What to do:
Your task is to restate the listing word for word without the pictures.
(Given material Opens)
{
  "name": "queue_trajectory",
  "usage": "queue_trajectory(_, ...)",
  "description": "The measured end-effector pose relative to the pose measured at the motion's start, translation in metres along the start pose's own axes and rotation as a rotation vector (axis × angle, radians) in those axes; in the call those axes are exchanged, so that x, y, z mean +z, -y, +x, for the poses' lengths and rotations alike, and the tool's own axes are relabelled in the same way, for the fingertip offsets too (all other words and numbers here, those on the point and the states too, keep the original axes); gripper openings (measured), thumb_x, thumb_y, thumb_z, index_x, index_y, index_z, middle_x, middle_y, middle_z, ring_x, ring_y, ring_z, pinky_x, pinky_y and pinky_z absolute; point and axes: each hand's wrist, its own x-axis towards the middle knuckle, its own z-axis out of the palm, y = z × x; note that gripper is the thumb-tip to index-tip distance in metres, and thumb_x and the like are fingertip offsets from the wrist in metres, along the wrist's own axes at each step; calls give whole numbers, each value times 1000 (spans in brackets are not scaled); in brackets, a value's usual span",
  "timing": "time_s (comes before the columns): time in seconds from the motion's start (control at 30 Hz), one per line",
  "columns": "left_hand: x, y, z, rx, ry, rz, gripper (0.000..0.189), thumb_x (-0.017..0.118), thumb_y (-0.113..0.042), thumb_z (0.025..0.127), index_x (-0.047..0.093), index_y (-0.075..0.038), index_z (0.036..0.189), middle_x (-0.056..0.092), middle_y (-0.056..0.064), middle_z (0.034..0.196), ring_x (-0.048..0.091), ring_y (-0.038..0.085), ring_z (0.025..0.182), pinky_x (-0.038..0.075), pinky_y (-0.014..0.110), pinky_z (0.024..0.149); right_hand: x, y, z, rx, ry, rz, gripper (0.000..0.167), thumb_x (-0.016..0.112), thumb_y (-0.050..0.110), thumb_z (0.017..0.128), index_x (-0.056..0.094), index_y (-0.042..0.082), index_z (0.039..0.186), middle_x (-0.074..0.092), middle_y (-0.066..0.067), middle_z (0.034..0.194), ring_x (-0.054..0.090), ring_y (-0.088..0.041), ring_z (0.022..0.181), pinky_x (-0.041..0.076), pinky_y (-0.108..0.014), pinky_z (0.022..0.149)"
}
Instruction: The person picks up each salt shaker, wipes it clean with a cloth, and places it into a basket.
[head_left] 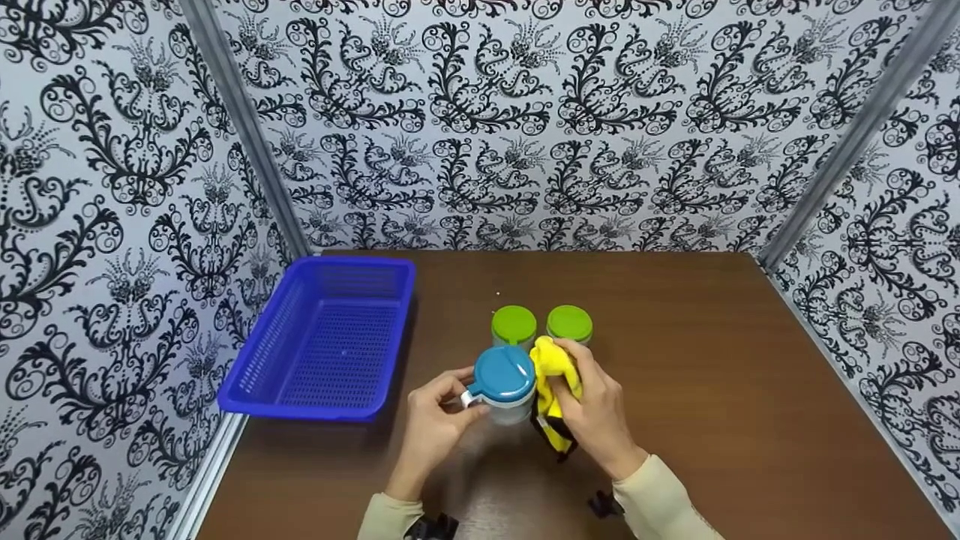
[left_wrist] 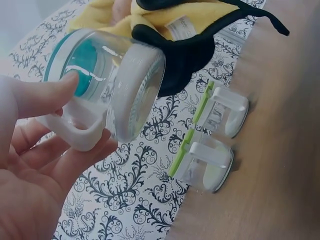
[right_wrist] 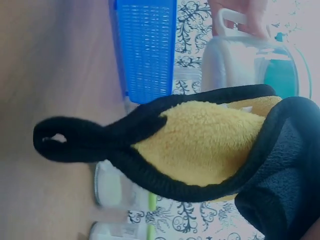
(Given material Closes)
Your solution:
{
  "name": "queue_trajectory",
  "usage": "queue_trajectory(_, ...)",
  "description": "The measured end-effector pose relative to the pose measured at the motion's start, translation in metres along the start pose's own axes and rotation as a rotation vector (axis × angle, radians) in those axes; in the call those axes are exchanged, so that x, y, z mean +z, -y, +x, for the poses' lengths and rotations alike, and the tool's own axes are relabelled in the same way, for the fingertip offsets too (all other words and numbers here, those on the point and the states too, keep the original axes); gripper openings (measured), thumb_x, thumb_y, thumb_z, index_x, index_y, index_z, middle_x, middle_y, middle_z, ring_x, ring_y, ring_z, pinky_x, pinky_y and pinky_z absolute; point and axes: each hand's wrist, its own x-axis towards the middle knuckle, its own z-axis out of the palm, y = z × x; note that gripper is the thumb-tip to index-tip distance in metres, and thumb_x and the like are fingertip offsets from the wrist in metres, along the wrist's own axes at each step; calls give whole numbers, each value times 1000 (spans in brackets are not scaled); in brackets, a value's usual span",
  "timing": "time_s (comes before the columns): time in seconds from the motion's start (control at 30 Hz), one per line",
  "columns": "left_hand: x, y, z, rx, ry, rz, gripper (0.000..0.189), thumb_x (-0.017..0.118), thumb_y (-0.113..0.042), thumb_z (0.025..0.127), index_x (-0.047..0.093), index_y (-0.075..0.038), index_z (0.036..0.189), middle_x (-0.056..0.092), middle_y (-0.056..0.064), middle_z (0.034..0.196), ring_x (-0.048..0.091), ring_y (-0.038..0.085), ring_z (0.025..0.182), pinky_x (-0.038..0.075), pinky_y (-0.014..0.110), pinky_z (0.024..0.149); right_hand: x, y, z, rx, ry, rz, gripper (0.000..0.167), thumb_x (-0.016..0.112), thumb_y (-0.050..0.110), thumb_z (0.017..0.128), index_x (-0.056..0.094), index_y (-0.042..0.082), index_z (0.039..0.186), middle_x (-0.074..0.092), middle_y (-0.066..0.067), middle_z (0.034..0.194), ring_x (-0.054..0.090), ring_y (-0.088..0.041), ring_z (0.022..0.181), pinky_x (-0.041..0.076), pinky_y (-0.108..0.014), pinky_z (0.022..0.149)"
}
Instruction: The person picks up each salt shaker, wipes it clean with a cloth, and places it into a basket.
[head_left] 
[left_wrist] 
[right_wrist] 

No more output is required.